菜園についても一種のポートフォリオが必要と言えば、ちょっと大げさになるが、そんなことも考え始めている。

 


1月13日(水)エバーノートの利用

野菜栽培関係のデータをエバーノートにアップするということで私のIT家庭教師でもあるTさんに教わりながら、アップするデータの内容構成を固め、まだ僅かだが、データのアップを始めた。エバーノート利用の動機は3つある。

1.まず自分の今迄学んできたこと、経験してきたことを体系的にまとめてみたい

2.4月から屋上菜園の利用者の栽培指導をすることになっているので、現場で説明するためにデータをパソコンと同期化したI-Padを使って説明したい。写真、動画、絵などを使って説明すれば利用者にとっても分かりやすいだろう。

3.利用者の相談内容などもアップしていけば、検索機能などを使ってQ&A集、たとえば「100のQ&A」のようなパンフレットのようなものをつくることができるだろう。

案ずるより産むが易しという諺があるが、毎日少しづつでもアップしていけば、段々使い方も分ってくるのではないか。

 


1月12日(火)食物の鉄分と心臓への効果

テレビを見ていたら「たけしの家庭の医学」で心臓にとって効果的は栄養分について特集していた健康を維持するためには1日10mgの鉄分の摂取が必要だが、最近の食生活では鉄分不足が顕著になってきて、それが心臓病にも関係しているとのことだった。テレビでは、池袋大山の総合病院の専門医師と料理研究家が鉄分を多く取れるメニューを開発し、実際に効果を確認していた。鉄分を多く摂れば、一旦衰えた心臓も元気になるとのこと。そこで早速エゴマについて調べてみたところ、エゴマは150gあたり24.6mgの鉄分を含んでいることが分った。一食あたりの目安が3.49mgですので、エゴマの場合1食あたり21g摂取すれば良い、ということになる。エゴマの鉄分の多さはゴマなどに比べダントツだ。今後はαーオレイン酸だけでなく、鉄分も注目されることになるのではないだろうか。因みに野菜ではバジルが多くの鉄分を含んでいる。そのうち「鉄分野菜」という分類も出てくるのではないだろうか。

 


1月11日(月)ウツと菜園生活

随分昔の話になるが、仕事でもプライベートでも大きな試練に直面しどうしようもなく落ち込んだ時があった。何をやってもうまくいかなかった。悪循環が続いた。そのため、何をやるにも気力が出てこなかった。うつろな状態で、こんな状態がこれからも続くのかと思うと絶望的な気持ちになった。そんな時、志木市で市民農園の募集があった。家内が教えてくれた。応募したところ抽選で当り、3mx4m程の面積の畑を借りることができた。初めてだったので、簡単な野菜から栽培を始めた。ミニトマト、シシトウ、モロヘイヤ、ナスなどだった。それが今日に到る迄野菜づくりをする出発点、原点になった。原点というのは野菜づくりをしながら「生きようとする意志」に触れることができたからだ。

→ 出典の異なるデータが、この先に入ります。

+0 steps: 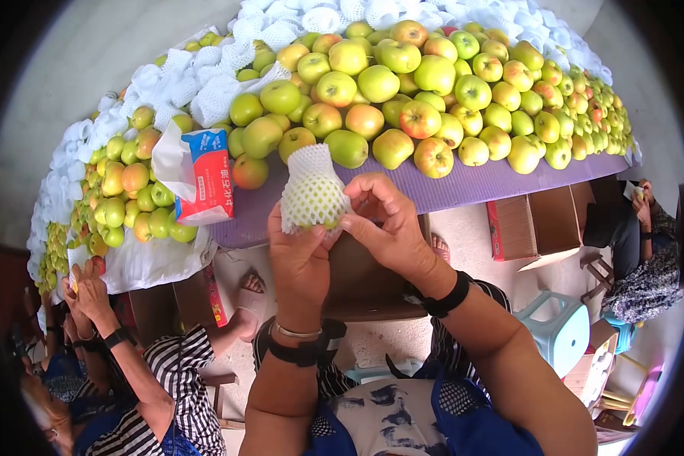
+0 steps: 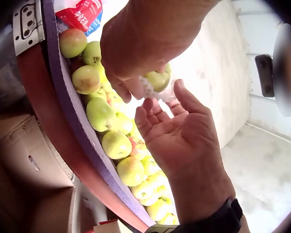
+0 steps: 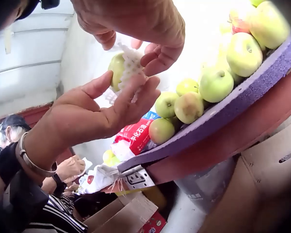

ある日畑の雑草を抜いていた。雑草は畑ではいわば邪魔者だ。ところが私は雑草を抜いた時、閃きのように雑草の生きようとする意志を感じたのだ。今にして思うと雑草が私に声をかけたのかもしれない。誰からも大切にされず、実際には名前があるのに、雑草扱いされている雑草がなかなか抜けない。自分も誰からも相手にされず、居てもいなくても良い存在のように思い、生きていてもしょうがないと思っていた。抜かれてもいいと思っていた。しかし、目の前にある雑草は抜かれまいと頑張っている。結局私はその雑草を抜くことができなかった。そればかりでなく、「ありがとう」と言っていた。

畑仕事をしながら私の気分は段々好転していった。雑草も野菜も「生きようとする意志」を持っている。今でも私はその気持ちを日々新たにしている。